Start of SUPPLIED DATA

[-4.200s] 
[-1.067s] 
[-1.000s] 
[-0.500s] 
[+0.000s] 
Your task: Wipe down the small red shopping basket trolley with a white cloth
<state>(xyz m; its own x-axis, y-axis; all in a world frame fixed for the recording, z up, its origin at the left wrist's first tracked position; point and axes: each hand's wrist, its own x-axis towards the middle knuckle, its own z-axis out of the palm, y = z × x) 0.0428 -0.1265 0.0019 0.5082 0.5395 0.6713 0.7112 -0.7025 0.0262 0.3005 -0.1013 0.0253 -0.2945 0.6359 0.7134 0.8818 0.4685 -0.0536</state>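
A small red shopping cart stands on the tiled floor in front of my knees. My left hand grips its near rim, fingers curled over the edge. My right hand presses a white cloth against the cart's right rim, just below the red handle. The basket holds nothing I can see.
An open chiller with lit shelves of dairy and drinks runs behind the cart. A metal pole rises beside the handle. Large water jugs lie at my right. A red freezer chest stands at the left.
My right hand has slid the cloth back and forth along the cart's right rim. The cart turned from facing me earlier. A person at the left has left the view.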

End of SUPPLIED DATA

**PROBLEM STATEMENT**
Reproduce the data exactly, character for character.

**TASK RESULT**
[-4.200s] 
[-1.067s] 
[-1.000s] 
[-0.500s] 
[+0.000s] 
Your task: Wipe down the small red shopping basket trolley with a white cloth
<state>(xyz m; its own x-axis, y-axis; all in a world frame fixed for the recording, z up, its origin at the left wrist's first tracked position; point and axes: each hand's wrist, its own x-axis towards the middle knuckle, its own z-axis out of the palm, y = z × x) 0.0428 -0.1265 0.0019 0.5082 0.5395 0.6713 0.7112 -0.7025 0.0262 0.3005 -0.1013 0.0253 -0.2945 0.6359 0.7134 0.8818 0.4685 -0.0536</state>
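A small red shopping cart stands on the tiled floor in front of my knees. My left hand grips its near rim, fingers curled over the edge. My right hand presses a white cloth against the cart's right rim, just below the red handle. The basket holds nothing I can see.
An open chiller with lit shelves of dairy and drinks runs behind the cart. A metal pole rises beside the handle. Large water jugs lie at my right. A red freezer chest stands at the left.
My right hand has slid the cloth back and forth along the cart's right rim. The cart turned from facing me earlier. A person at the left has left the view.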

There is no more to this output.